I. THE MISSION OF THE DISCIPLES. "As Thou hast sent Me," &c. They were sent forth —

1. By the same authority as their Master. This language could not be used by any mere man, and is in harmony with "My Father worketh hitherto, and I work." When a man knows what he can do, and has to do, he is in the fittest condition for doing it. Jesus knew that He was sent into the world, and for what; and He was equal to it. Whatever authority belonged to the Father in sending the Son into the world, belonged to the Son in sending forth His disciples.

2. For a kindred purpose. Christ was the Light of the world, but His radiance was to shine through them, so that they too were lights of the world. The mission of the Son of God was personal and peculiar, and could neither have extension nor repetition (Hebrews 9:26). To proclaim the power and purpose of His death was the mission of the disciples (connect John 18:37 with 2 Corinthians 4:2). The mission of the Master and that of the disciples coincide in that both were for the glory of God and the salvation of men.

3. To a similar experience. As the world treated the Master, so it treated the servants (John 15:29; Matthew 16:24). And as in the case of the Master, so in the case of His disciples now, "No cross, no crown."

II. THE CONSECRATION OF THE MASTER — "For their sakes," &c.

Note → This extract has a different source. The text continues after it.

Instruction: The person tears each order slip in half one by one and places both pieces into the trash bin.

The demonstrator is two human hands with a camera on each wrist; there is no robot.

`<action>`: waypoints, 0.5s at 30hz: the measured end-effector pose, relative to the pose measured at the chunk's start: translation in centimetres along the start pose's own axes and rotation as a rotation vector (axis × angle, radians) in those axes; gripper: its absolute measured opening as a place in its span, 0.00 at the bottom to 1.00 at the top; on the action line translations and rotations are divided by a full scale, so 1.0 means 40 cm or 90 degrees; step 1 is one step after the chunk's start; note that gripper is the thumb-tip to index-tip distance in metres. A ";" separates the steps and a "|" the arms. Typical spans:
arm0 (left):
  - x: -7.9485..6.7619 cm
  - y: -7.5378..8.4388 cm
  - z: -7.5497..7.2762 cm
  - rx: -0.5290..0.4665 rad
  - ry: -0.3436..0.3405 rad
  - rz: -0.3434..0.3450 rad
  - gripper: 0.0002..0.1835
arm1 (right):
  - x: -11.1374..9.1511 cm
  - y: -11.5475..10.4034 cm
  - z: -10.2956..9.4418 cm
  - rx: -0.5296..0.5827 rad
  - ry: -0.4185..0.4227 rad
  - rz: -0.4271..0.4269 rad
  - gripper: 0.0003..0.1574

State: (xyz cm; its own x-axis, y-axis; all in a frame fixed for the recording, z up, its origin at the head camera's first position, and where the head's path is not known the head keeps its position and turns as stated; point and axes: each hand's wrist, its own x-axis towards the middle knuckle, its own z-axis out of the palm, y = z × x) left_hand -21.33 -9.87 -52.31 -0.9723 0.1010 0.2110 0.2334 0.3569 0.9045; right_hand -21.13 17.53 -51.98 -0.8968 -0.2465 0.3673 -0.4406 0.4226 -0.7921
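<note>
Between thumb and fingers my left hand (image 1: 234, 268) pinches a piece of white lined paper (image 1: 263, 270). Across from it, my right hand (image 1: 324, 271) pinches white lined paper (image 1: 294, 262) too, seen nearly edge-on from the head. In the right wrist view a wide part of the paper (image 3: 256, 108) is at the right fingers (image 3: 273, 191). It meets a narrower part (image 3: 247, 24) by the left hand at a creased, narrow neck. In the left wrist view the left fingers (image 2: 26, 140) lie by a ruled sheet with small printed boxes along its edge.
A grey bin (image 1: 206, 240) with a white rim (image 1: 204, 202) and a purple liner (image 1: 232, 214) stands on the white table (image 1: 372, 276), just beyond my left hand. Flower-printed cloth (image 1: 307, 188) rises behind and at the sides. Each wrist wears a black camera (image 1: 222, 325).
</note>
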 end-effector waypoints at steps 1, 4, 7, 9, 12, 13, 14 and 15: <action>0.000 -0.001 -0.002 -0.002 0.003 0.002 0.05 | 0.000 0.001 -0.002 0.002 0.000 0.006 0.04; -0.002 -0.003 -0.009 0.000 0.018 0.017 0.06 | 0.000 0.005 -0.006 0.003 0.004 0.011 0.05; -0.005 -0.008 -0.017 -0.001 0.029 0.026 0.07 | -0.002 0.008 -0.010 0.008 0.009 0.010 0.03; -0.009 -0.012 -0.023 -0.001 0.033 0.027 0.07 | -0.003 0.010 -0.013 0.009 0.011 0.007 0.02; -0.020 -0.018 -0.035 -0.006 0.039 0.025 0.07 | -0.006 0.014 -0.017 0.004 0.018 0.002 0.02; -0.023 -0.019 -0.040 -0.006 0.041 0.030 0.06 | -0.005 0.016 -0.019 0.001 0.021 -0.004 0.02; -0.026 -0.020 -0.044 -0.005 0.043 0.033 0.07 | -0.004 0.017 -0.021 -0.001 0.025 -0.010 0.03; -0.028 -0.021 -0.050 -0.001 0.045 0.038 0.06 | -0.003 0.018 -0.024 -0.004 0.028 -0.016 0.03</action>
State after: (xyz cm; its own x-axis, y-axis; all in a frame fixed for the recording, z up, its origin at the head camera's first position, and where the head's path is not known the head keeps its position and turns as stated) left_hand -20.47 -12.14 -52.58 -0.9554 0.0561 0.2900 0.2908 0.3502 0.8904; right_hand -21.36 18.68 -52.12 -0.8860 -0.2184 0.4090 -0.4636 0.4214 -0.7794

1. By Christ's sanctifying Himself we are to understand His devotement to the will of the Father, the surrender of Himself as a sacrifice for sin, the climax of which was at hand in the Cross "I sanctify Myself" is the language of One who had perfect control over His own course anal action; who was under no obligation to place Himself in the position of having to utter them. "He came not to be ministered unto," &c. Accordingly, His consecration was sacrificial (2 Corinthians 5:21). In the profoundest sense He consecrated Himself for man; our cause He undertook, our interests He had in view.

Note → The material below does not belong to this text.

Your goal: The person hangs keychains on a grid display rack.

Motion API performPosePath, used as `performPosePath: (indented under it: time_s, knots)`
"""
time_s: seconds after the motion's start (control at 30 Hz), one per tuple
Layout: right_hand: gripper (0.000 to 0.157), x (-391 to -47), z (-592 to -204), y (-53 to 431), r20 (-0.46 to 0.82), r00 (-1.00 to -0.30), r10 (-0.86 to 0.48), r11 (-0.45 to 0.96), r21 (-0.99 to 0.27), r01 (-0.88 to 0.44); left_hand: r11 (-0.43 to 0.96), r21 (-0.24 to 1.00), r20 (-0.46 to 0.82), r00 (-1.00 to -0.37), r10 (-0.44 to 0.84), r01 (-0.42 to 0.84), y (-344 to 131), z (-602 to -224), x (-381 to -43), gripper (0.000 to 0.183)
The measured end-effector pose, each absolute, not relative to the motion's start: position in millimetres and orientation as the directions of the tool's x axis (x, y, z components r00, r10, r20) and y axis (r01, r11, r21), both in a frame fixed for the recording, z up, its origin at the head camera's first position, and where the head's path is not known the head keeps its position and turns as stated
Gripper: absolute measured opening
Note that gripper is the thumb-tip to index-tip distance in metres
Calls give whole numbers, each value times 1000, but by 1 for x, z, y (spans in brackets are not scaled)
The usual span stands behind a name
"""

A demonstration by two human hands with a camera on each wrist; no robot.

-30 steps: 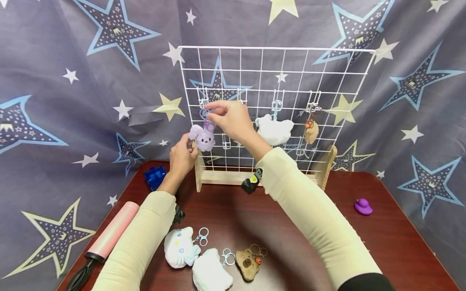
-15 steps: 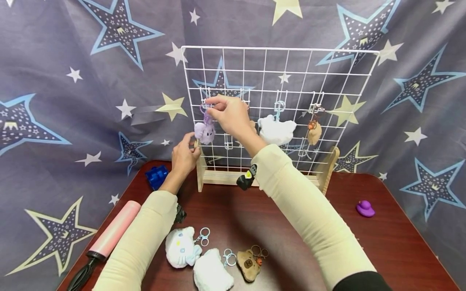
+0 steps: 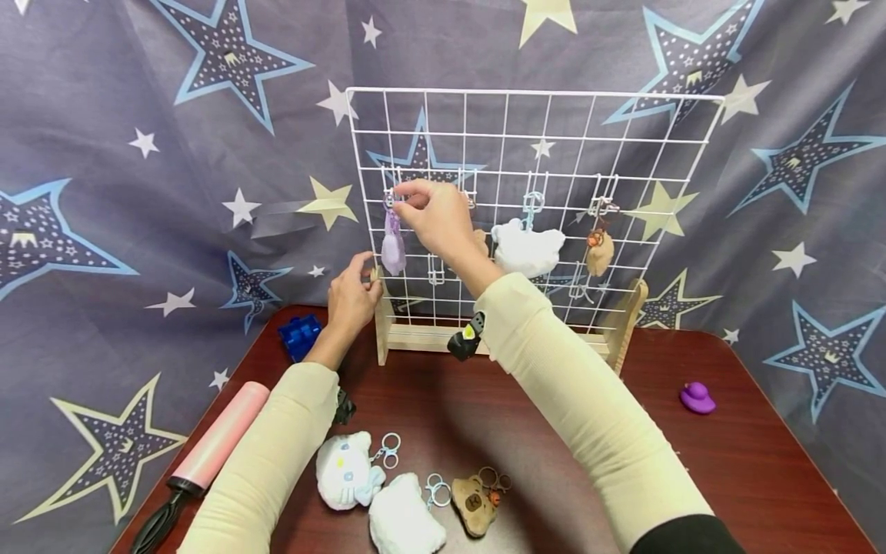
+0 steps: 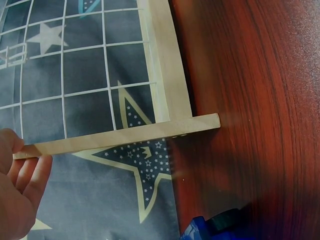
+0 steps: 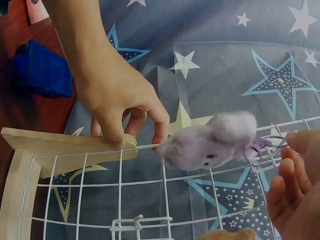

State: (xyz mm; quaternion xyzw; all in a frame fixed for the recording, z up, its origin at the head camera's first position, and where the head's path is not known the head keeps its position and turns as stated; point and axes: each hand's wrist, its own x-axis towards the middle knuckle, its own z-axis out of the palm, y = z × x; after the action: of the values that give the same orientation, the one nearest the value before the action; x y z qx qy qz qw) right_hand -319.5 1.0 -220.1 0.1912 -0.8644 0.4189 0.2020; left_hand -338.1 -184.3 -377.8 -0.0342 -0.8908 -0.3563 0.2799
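Nearest me, at the bottom centre of the frame, a white plush with a blue bow (image 3: 342, 473), a plain white plush (image 3: 404, 519) and a brown bear plush (image 3: 474, 506) lay on the reddish bench (image 3: 761, 462), with a pink pump (image 3: 221, 435) at lower left. Further in, left of centre, the left hand (image 3: 351, 298) gripped the rack's wooden upright (image 3: 382, 327) between thumb and fingers. Above it, the right hand (image 3: 441, 219) pinched the ring of a purple plush (image 3: 393, 250), which hung at the left side of the white wire grid (image 3: 505, 158); I couldn't tell whether the ring was on the hook. Right of that hand hung a white cloud-like plush (image 3: 527, 248) and a small tan plush (image 3: 600, 252). Behind everything spread a grey star-patterned curtain (image 3: 180, 185).
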Motion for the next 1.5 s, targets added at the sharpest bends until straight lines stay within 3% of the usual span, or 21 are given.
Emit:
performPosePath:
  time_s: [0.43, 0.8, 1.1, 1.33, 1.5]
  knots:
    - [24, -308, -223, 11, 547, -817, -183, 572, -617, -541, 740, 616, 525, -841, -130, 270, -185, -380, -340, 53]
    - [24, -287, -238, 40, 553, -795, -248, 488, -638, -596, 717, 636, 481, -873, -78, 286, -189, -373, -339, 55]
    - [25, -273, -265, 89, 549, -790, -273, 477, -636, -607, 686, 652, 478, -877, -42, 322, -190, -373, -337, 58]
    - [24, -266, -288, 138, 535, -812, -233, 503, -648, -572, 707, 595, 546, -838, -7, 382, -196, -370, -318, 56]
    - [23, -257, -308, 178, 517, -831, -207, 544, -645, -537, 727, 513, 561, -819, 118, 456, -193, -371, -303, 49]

2. But how could this consecration be for the sanctification of His disciples? It had what may be called a legal power, making their consecration possible. The sacrifice which the Son of God presented was the ransom price of redemption. If Christ had not become a curse for us, the curse could not have passed from us, and man could not have been sanctified for God. What mere authority could not do, God effected through His only begotten Son. Truth in all its purifying and transforming power reached them through the consecration of their Lord; for thus they saw the things of God as they had never been unfolded before. Truth is —

(1) The element of sanctification, the sphere in which it is realized and enjoyed. It is only when we are in the truth, when we know it, and are in Him that is true, that we can be sanctified.

(2) The instrument. Through its influence within, wielded by the Divine Spirit, the soul becomes weaned from the world, separated from sin, and conformed to the image of God. It is not an outward service, an imposing ritual, an exciting ceremony, which can sanctify, but the truth of God, received into the heart, and applied by the Holy Spirit. "Now ye are clean through the word which I have spoken unto you." The entrance of the Divine Word gives light, and light is always for holiness.

(3) The end, so that holiness shall become triumphant in the heart and the history. What is sanctification in every case but the reign of "truth in the inward parts"? To be true men, true to God, true to ourselves, and true to our fellow-creatures — so true in thought and feeling, in word and action, as to clearly reflect the image of our Father, is the highest ambition which as moral creatures we can cherish.

(J. Spence, D. D.)

Parallel Verses
KJV: As thou hast sent me into the world, even so have I also sent them into the world.

WEB: As you sent me into the world, even so I have sent them into the world.